Create the model with DenseVariational layers

# distributed according to posterior (and, indirectly, prior) distribution

model = Sequential([
    tfpl.DenseVariational(input_shape=(1, ), units=1, 
                          make_prior_fn=prior, make_posterior_fn=posterior, 
                          kl_weight=1/X_train.shape[0], kl_use_exact=True),
])

model.compile(loss=MeanSquaredError(), optimizer=RMSprop(learning_rate=0.005))
model.summary()
Model: "sequential"
_________________________________________________________________
Layer (type)                 Output Shape              Param #   
=================================================================
dense_variational (DenseVari (None, 1)                 5         
=================================================================
Total params: 5
Trainable params: 5
Non-trainable params: 0
_________________________________________________________________

Train model and inspect

model.fit(X_train, y_train, epochs=500, verbose=False)
<tensorflow.python.keras.callbacks.History at 0x7f3aa5e71e90>
dummy_input = np.array([[0]])
model_prior = model.layers[0]._prior(dummy_input)
model_posterior = model.layers[0]._posterior(dummy_input)

print('Prior mean:     ', model_prior.mean().numpy())
print('Prior Variance: ', model_prior.variance().numpy())
print('Posterior mean: ', model_posterior.mean().numpy())
print('Posterior variance:', model_posterior.covariance().numpy()[0])
print('                   ', model_posterior.covariance().numpy()[1])
Prior mean:      [0. 0.]
Prior Variance:  [1. 1.]
Posterior mean:  [0.8741125  0.01051628]
Posterior variance: [ 0.01692707 -0.00069193]
                    [-0.00069193  0.00545705]
# the posterior distribution

plt.scatter(X_train, y_train, alpha=0.4, label='data')
for i in range(10):
    y_model = model(X_train)
    if i == 0:
        plt.plot(X_train, y_model, color='red', alpha=0.8, label='model')
    else:
        plt.plot(X_train, y_model, color='red', alpha=0.8)
plt.legend(loc='best')
plt.show()

Explore the effect of sample size

X_train_1000 = np.linspace(-1, 1, 1000)[:, np.newaxis]
y_train_1000 = X_train_1000 + 0.3 * np.random.randn(1000)[:, np.newaxis]

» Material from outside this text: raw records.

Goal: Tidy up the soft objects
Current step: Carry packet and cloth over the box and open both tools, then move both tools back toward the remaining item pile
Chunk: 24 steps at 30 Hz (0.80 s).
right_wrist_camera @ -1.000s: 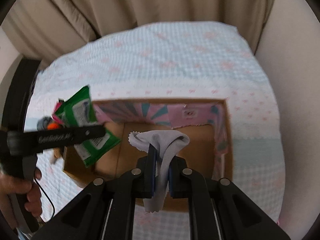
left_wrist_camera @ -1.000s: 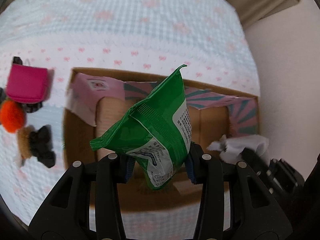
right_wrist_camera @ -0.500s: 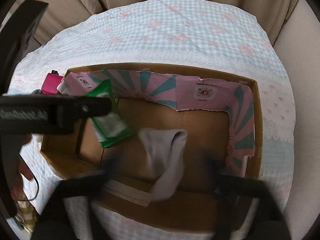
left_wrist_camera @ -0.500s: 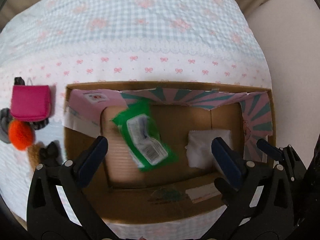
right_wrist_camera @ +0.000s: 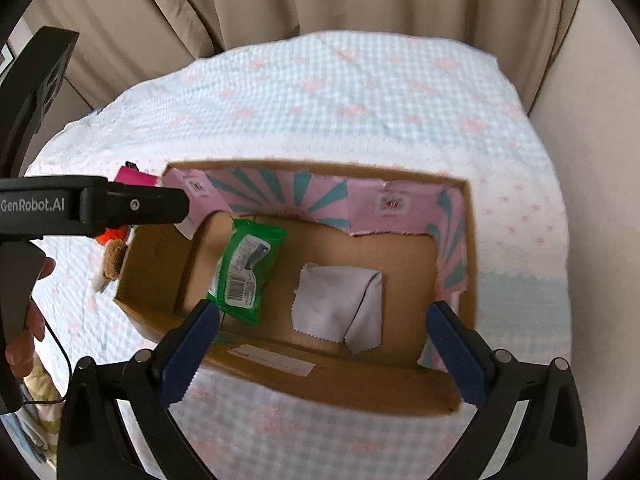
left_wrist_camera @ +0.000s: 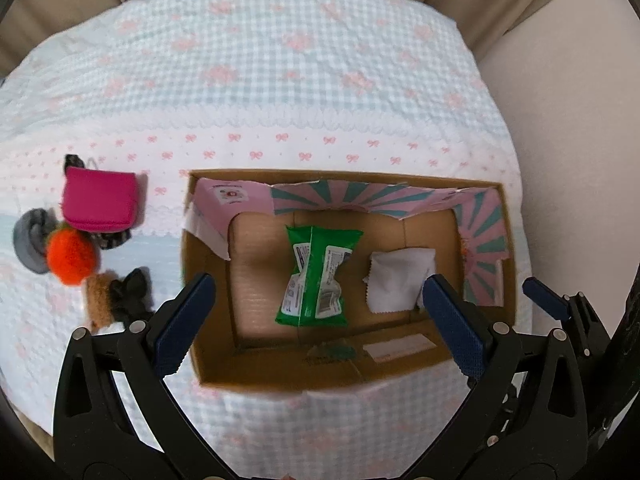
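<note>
- Left wrist view: my left gripper (left_wrist_camera: 318, 304) hangs over the cardboard box (left_wrist_camera: 280, 368) with its jaws spread wide and nothing between them. They have just been opening, which is why the green wet-wipe pack (left_wrist_camera: 318, 276) now lies flat on the box floor.
- Beside the pack, apart from it, lies one white cleaning cloth (left_wrist_camera: 400, 280) with pinked edges.
- Count inside the box: one pack and one cloth, so two soft things are stowed.
- On the gingham bedspread (left_wrist_camera: 304, 80) left of the box waits a cluster, I judge for later trips: one magenta pouch (left_wrist_camera: 100, 200), one orange pom-pom (left_wrist_camera: 70, 256), one grey roll (left_wrist_camera: 28, 240), one brown fuzzy piece (left_wrist_camera: 98, 296) and one black piece (left_wrist_camera: 132, 292) against it. Something dark shows under the pouch; I cannot tell what.
- Right wrist view: my right gripper (right_wrist_camera: 322, 344) also stands fully open and empty, having just let go, above the cloth (right_wrist_camera: 340, 300), one corner folded over.
- The pack (right_wrist_camera: 244, 268) leans against an inner flap.
- The left gripper's body (right_wrist_camera: 92, 206) crosses this view, held in my hand (right_wrist_camera: 28, 332).
</note>
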Each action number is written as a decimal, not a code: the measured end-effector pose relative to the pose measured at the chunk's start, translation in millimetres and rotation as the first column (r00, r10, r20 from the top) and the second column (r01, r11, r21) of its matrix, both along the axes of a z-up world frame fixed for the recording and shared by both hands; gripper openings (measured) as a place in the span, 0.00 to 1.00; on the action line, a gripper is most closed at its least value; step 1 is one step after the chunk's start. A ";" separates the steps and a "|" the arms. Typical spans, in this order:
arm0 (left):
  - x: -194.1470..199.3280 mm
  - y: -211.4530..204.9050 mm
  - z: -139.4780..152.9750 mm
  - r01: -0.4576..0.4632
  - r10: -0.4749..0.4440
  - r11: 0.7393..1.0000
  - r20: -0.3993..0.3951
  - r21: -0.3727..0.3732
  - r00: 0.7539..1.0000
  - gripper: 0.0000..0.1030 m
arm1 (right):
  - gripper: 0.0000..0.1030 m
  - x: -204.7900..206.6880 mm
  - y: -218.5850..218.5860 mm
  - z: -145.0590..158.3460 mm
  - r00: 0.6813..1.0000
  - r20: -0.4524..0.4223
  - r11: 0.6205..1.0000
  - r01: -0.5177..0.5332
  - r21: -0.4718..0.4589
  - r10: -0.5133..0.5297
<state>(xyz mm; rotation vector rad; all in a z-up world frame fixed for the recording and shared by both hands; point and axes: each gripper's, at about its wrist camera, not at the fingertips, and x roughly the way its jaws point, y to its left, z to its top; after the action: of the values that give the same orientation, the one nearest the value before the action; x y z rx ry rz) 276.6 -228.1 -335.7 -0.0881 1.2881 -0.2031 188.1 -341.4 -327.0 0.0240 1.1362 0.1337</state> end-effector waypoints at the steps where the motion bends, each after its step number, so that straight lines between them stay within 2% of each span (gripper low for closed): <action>1: -3.9 1.5 7.6 -0.001 0.001 1.000 0.014 -0.002 1.000 1.00 | 1.00 -2.3 0.1 6.0 1.000 0.011 1.000 0.002 -0.006 -0.002; 7: -32.0 15.3 59.4 -0.005 0.005 1.000 0.098 -0.001 0.995 1.00 | 1.00 -22.4 6.7 47.3 0.998 0.044 0.999 0.034 -0.011 -0.033; 15: -77.5 50.5 128.8 -0.011 0.009 1.000 0.215 0.011 0.977 1.00 | 1.00 -48.5 30.1 109.2 0.993 0.098 0.997 0.064 -0.039 -0.060; 21: -118.4 104.4 181.1 -0.055 0.052 0.998 0.306 0.001 0.951 1.00 | 1.00 -70.6 66.5 159.6 0.983 0.175 0.998 0.058 -0.028 -0.052; 24: -136.6 136.4 197.6 -0.078 0.073 0.997 0.340 0.001 0.938 1.00 | 1.00 -81.4 88.9 179.4 0.977 0.208 0.998 0.055 -0.022 -0.049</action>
<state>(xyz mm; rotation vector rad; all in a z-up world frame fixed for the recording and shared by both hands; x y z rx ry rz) 140.0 -91.6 -138.1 -0.0855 0.9395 -0.1359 106.8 -252.5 -147.6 0.0150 0.9283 0.0724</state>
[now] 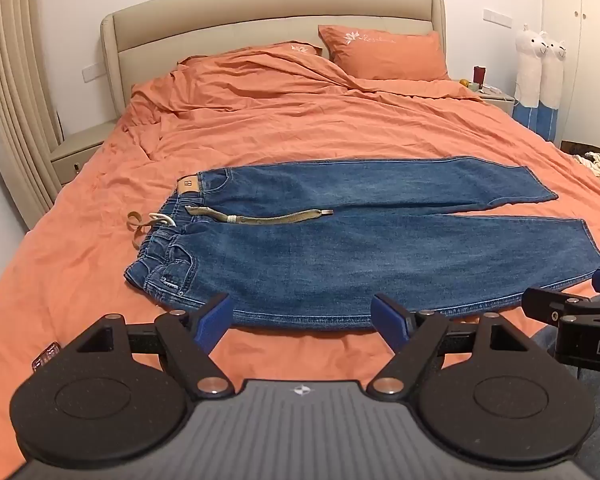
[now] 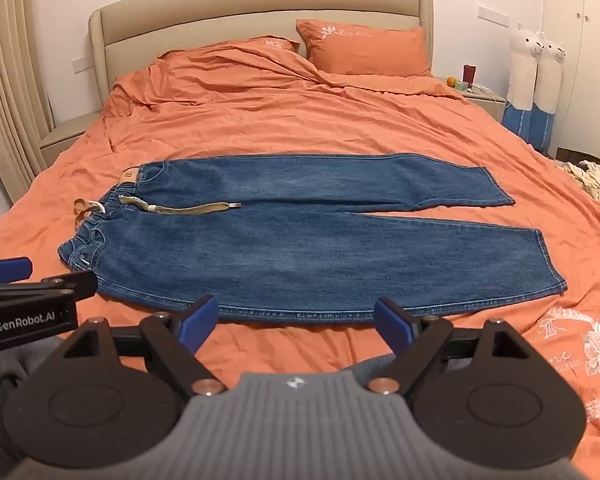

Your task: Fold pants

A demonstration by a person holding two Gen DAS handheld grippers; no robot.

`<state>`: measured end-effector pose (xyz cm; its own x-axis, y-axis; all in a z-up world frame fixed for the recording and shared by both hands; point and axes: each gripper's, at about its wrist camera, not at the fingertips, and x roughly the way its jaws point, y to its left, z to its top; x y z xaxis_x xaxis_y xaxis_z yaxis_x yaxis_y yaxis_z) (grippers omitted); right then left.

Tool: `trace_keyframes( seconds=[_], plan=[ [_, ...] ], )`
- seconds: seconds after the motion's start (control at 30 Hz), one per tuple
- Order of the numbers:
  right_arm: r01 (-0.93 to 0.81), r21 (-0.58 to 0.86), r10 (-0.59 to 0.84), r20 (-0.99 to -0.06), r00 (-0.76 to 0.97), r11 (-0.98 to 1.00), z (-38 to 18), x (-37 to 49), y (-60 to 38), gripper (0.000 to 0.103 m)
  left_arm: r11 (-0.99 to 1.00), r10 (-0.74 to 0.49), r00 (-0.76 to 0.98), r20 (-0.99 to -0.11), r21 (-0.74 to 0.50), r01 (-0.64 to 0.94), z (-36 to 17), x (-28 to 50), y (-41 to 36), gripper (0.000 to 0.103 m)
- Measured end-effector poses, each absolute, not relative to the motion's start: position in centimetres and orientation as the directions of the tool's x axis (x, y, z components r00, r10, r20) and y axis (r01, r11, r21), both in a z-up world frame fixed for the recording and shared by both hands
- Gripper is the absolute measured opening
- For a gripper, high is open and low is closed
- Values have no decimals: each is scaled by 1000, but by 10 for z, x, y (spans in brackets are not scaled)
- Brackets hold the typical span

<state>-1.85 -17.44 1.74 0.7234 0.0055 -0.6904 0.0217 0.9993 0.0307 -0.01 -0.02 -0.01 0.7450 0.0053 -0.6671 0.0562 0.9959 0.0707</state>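
Left wrist view: blue jeans (image 1: 380,248) spread flat across orange bed cover (image 1: 300,128), waistband at left, legs running right, olive drawstring (image 1: 260,218) lying on top. Left gripper (image 1: 302,318) fingers apart, empty, just short of near hem edge. Right wrist view: right gripper (image 2: 296,318) fingers also apart, empty, near same edge. Nightstand (image 2: 480,96) at right holds dark cup (image 2: 469,73), orange fruit (image 2: 451,81). Pillow (image 2: 364,50) against headboard (image 2: 260,12).
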Motion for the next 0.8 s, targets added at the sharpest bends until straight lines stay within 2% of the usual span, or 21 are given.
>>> trace_keyframes(
  seconds=[0.8],
  plan=[
    [29,27,-3,-695,719,999,15,-21,-173,82,997,1,739,-674,61,54,-5,-7,2,93]
  ],
)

X_train_100 = np.linspace(-1, 1, 100)[:, np.newaxis]
y_train_100 = X_train_100 + 0.3 * np.random.randn(100)[:, np.newaxis]
fig, ax = plt.subplots(1, 2, sharex=True, sharey=True)
ax[0].scatter(X_train_1000, y_train_1000, alpha=0.1)
ax[1].scatter(X_train_100, y_train_100, alpha=0.4)
plt.show()
model_1000 = Sequential([
    tfpl.DenseVariational(input_shape=(1, ),
                          units=1,
                          make_prior_fn=prior,
                          make_posterior_fn=posterior,
                          kl_weight=1/1000)
])

model_100 = Sequential([
    tfpl.DenseVariational(input_shape=(1, ),
                          units=1,
                          make_prior_fn=prior,
                          make_posterior_fn=posterior,
                          kl_weight=1/100)
])
model_1000.compile(loss=MeanSquaredError(), optimizer=RMSprop(learning_rate=0.005))
model_100.compile(loss=MeanSquaredError(), optimizer=RMSprop(learning_rate=0.005))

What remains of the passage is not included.